§ Your assignment
What you return must match the listing below character for character, minus any pictures.
Exercise data Block Start
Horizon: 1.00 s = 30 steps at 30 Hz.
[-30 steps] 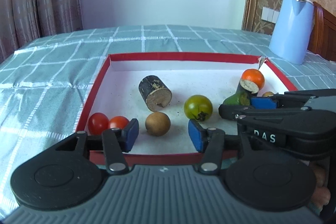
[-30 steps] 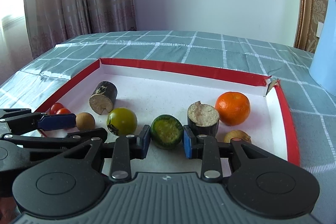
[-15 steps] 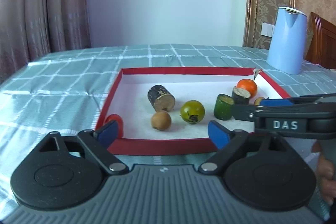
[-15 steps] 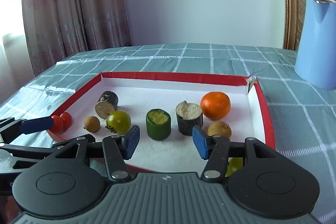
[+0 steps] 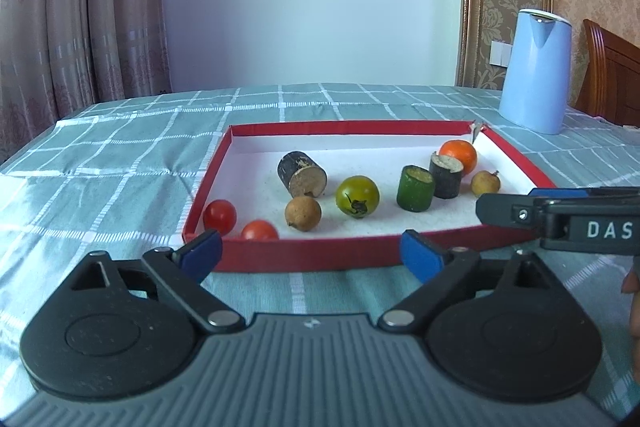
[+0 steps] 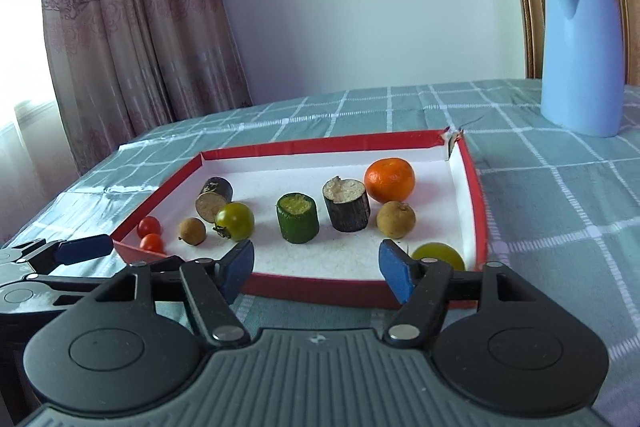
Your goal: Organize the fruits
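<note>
Left wrist view first: I'm looking at the red-rimmed tray (image 5: 208, 183) on the checked tablecloth (image 5: 100, 163), with the fruits spread loosely over its white floor. Two red cherry tomatoes (image 5: 219, 216) sit in the near left corner, just beside each other, then a brown longan (image 5: 303, 213), a dark cane piece lying on its side (image 5: 302, 174), and a green tomato (image 5: 357, 196) near the middle. Further right, the green cylinder piece (image 5: 415, 188) stands upright just beside a dark upright cane piece (image 5: 446, 175), with the orange (image 5: 459, 154) behind them and a second longan (image 5: 485, 183) to their right. My left gripper (image 5: 311, 254) sits just short of the tray's near wall, jaws spread wide and opening, nothing between them. My right gripper (image 6: 316, 265) is also outside the near rim, jaws opening and empty; in its own view a yellow-green fruit (image 6: 438, 254) in the near right corner is partly hidden behind its right finger. The right gripper's arm crosses the left view's right edge, covering the tray's near right corner. A blue kettle (image 5: 534, 71) stands well apart beyond the tray, curtains (image 5: 80, 7) behind.
</note>
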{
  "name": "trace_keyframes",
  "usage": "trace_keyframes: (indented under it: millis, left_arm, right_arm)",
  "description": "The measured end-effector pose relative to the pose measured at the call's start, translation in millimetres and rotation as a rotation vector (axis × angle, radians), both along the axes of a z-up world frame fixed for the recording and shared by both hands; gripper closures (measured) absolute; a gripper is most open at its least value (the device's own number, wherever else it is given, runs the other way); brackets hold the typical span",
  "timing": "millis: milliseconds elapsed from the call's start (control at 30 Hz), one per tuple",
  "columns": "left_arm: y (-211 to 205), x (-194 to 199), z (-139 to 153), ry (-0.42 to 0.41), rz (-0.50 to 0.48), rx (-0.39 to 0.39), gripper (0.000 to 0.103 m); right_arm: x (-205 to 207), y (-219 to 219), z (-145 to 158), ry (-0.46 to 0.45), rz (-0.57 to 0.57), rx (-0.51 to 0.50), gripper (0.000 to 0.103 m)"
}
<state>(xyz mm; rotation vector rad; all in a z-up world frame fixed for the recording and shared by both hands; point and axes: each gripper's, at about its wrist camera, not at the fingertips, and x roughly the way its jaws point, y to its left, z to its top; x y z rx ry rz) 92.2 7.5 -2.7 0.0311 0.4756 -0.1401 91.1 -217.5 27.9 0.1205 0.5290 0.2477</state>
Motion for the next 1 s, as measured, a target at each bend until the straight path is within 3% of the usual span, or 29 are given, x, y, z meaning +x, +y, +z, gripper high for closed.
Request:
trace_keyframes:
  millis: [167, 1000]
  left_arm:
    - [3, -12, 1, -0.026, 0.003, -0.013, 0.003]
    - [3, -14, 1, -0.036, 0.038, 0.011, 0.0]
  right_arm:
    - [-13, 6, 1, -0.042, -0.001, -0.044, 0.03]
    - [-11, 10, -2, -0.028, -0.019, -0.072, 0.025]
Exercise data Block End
§ Your solution
Horizon: 1.00 s = 30 steps at 30 Hz.
[-30 steps] 
[-30 steps] 
[-15 steps] 
[-15 steps] 
[+0 steps] 
[+0 steps] 
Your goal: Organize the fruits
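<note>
Left wrist view first: I'm looking at the red-rimmed tray (image 5: 208, 183) on the checked tablecloth (image 5: 100, 163), with the fruits spread loosely over its white floor. Two red cherry tomatoes (image 5: 219, 216) sit in the near left corner, just beside each other, then a brown longan (image 5: 303, 213), a dark cane piece lying on its side (image 5: 302, 174), and a green tomato (image 5: 357, 196) near the middle. Further right, the green cylinder piece (image 5: 415, 188) stands upright just beside a dark upright cane piece (image 5: 446, 175), with the orange (image 5: 459, 154) behind them and a second longan (image 5: 485, 183) to their right. My left gripper (image 5: 311, 254) sits just short of the tray's near wall, jaws spread wide and opening, nothing between them. My right gripper (image 6: 316, 265) is also outside the near rim, jaws opening and empty; in its own view a yellow-green fruit (image 6: 438, 254) in the near right corner is partly hidden behind its right finger. The right gripper's arm crosses the left view's right edge, covering the tray's near right corner. A blue kettle (image 5: 534, 71) stands well apart beyond the tray, curtains (image 5: 80, 7) behind.
</note>
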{
  "name": "trace_keyframes",
  "usage": "trace_keyframes: (indented under it: millis, left_arm, right_arm)",
  "description": "The measured end-effector pose relative to the pose measured at the call's start, translation in millimetres and rotation as a rotation vector (axis × angle, radians), both along the axes of a z-up world frame fixed for the recording and shared by both hands; gripper closures (measured) absolute; a gripper is most open at its least value (the device's own number, wherever else it is given, runs the other way); brackets hold the typical span",
  "timing": "millis: milliseconds elapsed from the call's start (control at 30 Hz), one per tuple",
  "columns": "left_arm: y (-211 to 205), x (-194 to 199), z (-139 to 153), ry (-0.42 to 0.41), rz (-0.50 to 0.48), rx (-0.39 to 0.39), gripper (0.000 to 0.103 m); right_arm: x (-205 to 207), y (-219 to 219), z (-145 to 158), ry (-0.46 to 0.45), rz (-0.57 to 0.57), rx (-0.51 to 0.50), gripper (0.000 to 0.103 m)"
}
<state>(xyz mm; rotation vector rad; all in a z-up world frame fixed for the recording and shared by both hands; point and axes: each gripper's, at about its wrist camera, not at the fingertips, and x roughly the way its jaws point, y to its left, z to its top; x y z rx ry rz) 92.2 7.5 -2.7 0.0311 0.4756 -0.1401 91.1 -217.5 27.9 0.1205 0.5290 0.2477</state>
Motion for the next 1 s, as measured, a target at each bend until the straight path is within 3% of the usual span, or 29 are given, x, y, z meaning +x, +y, +z, gripper high for closed.
Request:
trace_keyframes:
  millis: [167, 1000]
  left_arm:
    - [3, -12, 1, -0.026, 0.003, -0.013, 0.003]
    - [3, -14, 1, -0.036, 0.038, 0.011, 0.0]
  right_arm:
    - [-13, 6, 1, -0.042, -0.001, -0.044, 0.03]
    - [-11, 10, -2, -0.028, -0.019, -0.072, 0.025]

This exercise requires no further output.